Repeat exactly the lines below that lie between the line with "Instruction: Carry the" and the line with "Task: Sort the", counting both of those lines as part of the answer.

*** Excerpted records Section Begins ***

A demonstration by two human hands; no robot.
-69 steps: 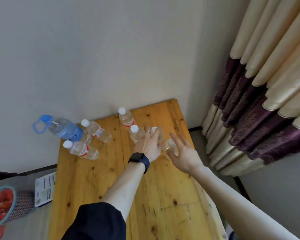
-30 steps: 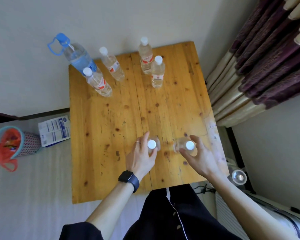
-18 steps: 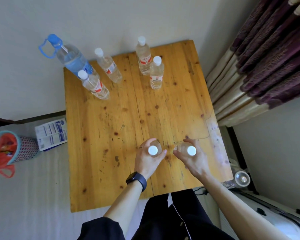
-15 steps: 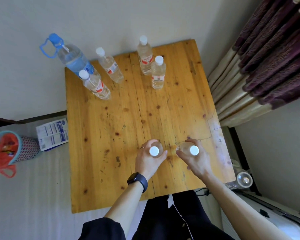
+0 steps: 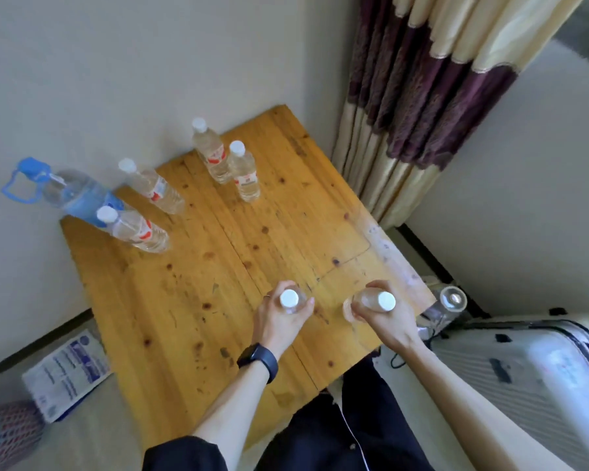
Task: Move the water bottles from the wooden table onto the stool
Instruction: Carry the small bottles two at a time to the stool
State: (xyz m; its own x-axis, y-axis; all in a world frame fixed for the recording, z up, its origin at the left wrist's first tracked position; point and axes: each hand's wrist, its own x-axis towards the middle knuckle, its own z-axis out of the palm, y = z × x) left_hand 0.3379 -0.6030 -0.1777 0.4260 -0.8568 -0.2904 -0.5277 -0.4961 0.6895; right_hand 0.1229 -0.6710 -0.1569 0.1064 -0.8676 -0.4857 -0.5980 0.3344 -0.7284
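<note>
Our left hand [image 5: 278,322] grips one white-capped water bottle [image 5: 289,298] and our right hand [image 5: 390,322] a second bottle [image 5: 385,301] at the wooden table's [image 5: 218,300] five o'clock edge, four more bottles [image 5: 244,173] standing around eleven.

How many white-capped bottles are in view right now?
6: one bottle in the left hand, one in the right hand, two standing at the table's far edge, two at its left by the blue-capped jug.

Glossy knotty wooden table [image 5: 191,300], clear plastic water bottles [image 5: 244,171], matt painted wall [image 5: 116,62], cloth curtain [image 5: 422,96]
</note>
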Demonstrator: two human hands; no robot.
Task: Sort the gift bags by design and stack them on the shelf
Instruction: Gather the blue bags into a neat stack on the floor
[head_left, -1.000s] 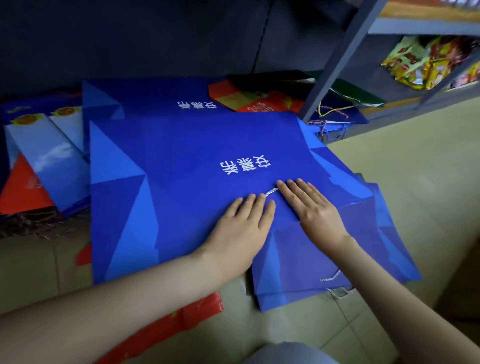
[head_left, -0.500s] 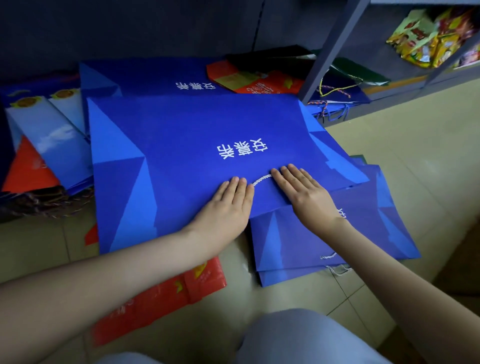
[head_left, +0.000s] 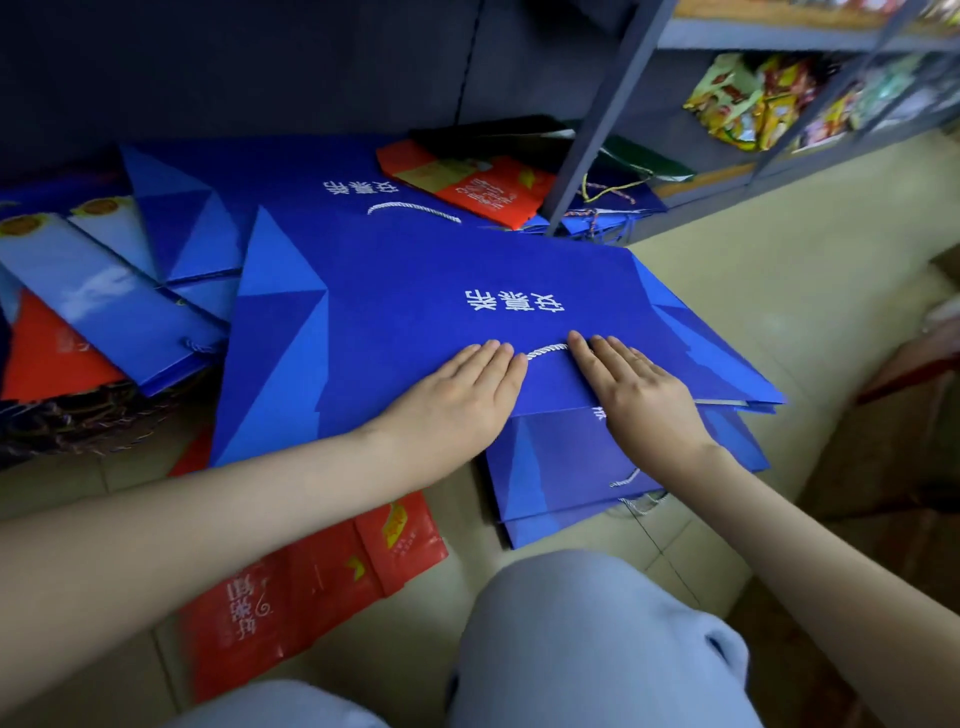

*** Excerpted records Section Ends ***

Result below -
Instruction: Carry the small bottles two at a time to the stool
State: (xyz m; its own x-axis, y-axis; all in a world frame fixed for the recording, z up, its origin at the left wrist's first tracked position; point and axes: each hand's wrist, its own x-axis towards the middle knuckle, its own z-axis out of the palm, y = z × x) left_hand 0.3379 -0.6030 -0.1777 0.4260 -0.8568 -0.2904 -0.5277 -0.4961 0.6895; right_hand 0.1229 -0.6710 -0.1569 0.1064 -0.8676 -0.4857 -0.5980 0.3344 -0.7284
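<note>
Our left hand [image 5: 278,322] grips one white-capped water bottle [image 5: 289,298] and our right hand [image 5: 390,322] a second bottle [image 5: 385,301] at the wooden table's [image 5: 218,300] five o'clock edge, four more bottles [image 5: 244,173] standing around eleven.

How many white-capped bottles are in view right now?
6: one bottle in the left hand, one in the right hand, two standing at the table's far edge, two at its left by the blue-capped jug.

Glossy knotty wooden table [image 5: 191,300], clear plastic water bottles [image 5: 244,171], matt painted wall [image 5: 116,62], cloth curtain [image 5: 422,96]
</note>
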Demonstrator: two human hands; no robot.
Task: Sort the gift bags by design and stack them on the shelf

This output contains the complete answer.